Below are the records; print them all without any alteration.

INFORMATION
|---|
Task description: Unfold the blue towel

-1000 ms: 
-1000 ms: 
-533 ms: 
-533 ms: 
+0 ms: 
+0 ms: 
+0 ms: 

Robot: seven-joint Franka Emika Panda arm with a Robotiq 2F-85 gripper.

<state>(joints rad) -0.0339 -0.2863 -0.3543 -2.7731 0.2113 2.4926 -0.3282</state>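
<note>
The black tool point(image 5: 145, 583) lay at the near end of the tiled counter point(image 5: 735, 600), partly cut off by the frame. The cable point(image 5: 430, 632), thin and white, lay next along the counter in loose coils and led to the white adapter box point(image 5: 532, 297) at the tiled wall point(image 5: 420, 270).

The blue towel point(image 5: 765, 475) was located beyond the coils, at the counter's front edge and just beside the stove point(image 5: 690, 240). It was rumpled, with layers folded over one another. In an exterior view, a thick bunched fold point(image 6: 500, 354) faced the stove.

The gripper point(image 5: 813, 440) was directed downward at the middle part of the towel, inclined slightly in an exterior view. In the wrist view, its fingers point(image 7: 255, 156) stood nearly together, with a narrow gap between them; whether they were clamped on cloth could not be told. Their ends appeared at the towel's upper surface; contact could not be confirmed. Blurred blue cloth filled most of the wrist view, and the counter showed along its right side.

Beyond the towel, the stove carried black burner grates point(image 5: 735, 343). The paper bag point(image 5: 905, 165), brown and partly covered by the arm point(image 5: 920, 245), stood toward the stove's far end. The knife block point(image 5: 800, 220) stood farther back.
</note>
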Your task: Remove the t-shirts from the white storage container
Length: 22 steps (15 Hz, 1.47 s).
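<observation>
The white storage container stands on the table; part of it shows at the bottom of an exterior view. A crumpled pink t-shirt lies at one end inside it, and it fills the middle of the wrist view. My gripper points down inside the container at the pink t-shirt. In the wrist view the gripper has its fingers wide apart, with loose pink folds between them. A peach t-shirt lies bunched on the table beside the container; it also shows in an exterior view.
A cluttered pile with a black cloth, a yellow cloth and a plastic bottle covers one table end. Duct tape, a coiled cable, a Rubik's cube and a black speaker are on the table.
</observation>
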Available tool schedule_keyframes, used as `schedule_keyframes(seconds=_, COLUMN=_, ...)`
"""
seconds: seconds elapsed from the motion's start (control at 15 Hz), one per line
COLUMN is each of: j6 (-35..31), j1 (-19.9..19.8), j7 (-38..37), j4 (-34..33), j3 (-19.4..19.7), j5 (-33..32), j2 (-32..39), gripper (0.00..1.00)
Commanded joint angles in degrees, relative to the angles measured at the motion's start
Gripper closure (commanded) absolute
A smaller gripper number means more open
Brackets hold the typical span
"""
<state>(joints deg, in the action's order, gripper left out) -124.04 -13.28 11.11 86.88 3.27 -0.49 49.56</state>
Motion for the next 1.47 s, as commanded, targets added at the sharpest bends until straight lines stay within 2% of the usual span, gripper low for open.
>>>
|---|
RESPONSE AREA
Task description: Unfold the blue towel

-1000 ms: 
-1000 ms: 
-533 ms: 
-533 ms: 
+0 ms: 
+0 ms: 
+0 ms: 

Robot: seven-joint Franka Emika Panda arm with a Robotiq 2F-85 gripper.

<state>(joints rad) -0.0339 -0.2863 -0.3543 -2.7731 0.2113 2.4926 -0.3282</state>
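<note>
The black tool point(image 5: 145, 583) lay at the near end of the tiled counter point(image 5: 735, 600), partly cut off by the frame. The cable point(image 5: 430, 632), thin and white, lay next along the counter in loose coils and led to the white adapter box point(image 5: 532, 297) at the tiled wall point(image 5: 420, 270).

The blue towel point(image 5: 765, 475) was located beyond the coils, at the counter's front edge and just beside the stove point(image 5: 690, 240). It was rumpled, with layers folded over one another. In an exterior view, a thick bunched fold point(image 6: 500, 354) faced the stove.

The gripper point(image 5: 813, 440) was directed downward at the middle part of the towel, inclined slightly in an exterior view. In the wrist view, its fingers point(image 7: 255, 156) stood nearly together, with a narrow gap between them; whether they were clamped on cloth could not be told. Their ends appeared at the towel's upper surface; contact could not be confirmed. Blurred blue cloth filled most of the wrist view, and the counter showed along its right side.

Beyond the towel, the stove carried black burner grates point(image 5: 735, 343). The paper bag point(image 5: 905, 165), brown and partly covered by the arm point(image 5: 920, 245), stood toward the stove's far end. The knife block point(image 5: 800, 220) stood farther back.
</note>
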Your task: Remove the t-shirts from the white storage container
Length: 22 steps (15 Hz, 1.47 s).
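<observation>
The white storage container stands on the table; part of it shows at the bottom of an exterior view. A crumpled pink t-shirt lies at one end inside it, and it fills the middle of the wrist view. My gripper points down inside the container at the pink t-shirt. In the wrist view the gripper has its fingers wide apart, with loose pink folds between them. A peach t-shirt lies bunched on the table beside the container; it also shows in an exterior view.
A cluttered pile with a black cloth, a yellow cloth and a plastic bottle covers one table end. Duct tape, a coiled cable, a Rubik's cube and a black speaker are on the table.
</observation>
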Available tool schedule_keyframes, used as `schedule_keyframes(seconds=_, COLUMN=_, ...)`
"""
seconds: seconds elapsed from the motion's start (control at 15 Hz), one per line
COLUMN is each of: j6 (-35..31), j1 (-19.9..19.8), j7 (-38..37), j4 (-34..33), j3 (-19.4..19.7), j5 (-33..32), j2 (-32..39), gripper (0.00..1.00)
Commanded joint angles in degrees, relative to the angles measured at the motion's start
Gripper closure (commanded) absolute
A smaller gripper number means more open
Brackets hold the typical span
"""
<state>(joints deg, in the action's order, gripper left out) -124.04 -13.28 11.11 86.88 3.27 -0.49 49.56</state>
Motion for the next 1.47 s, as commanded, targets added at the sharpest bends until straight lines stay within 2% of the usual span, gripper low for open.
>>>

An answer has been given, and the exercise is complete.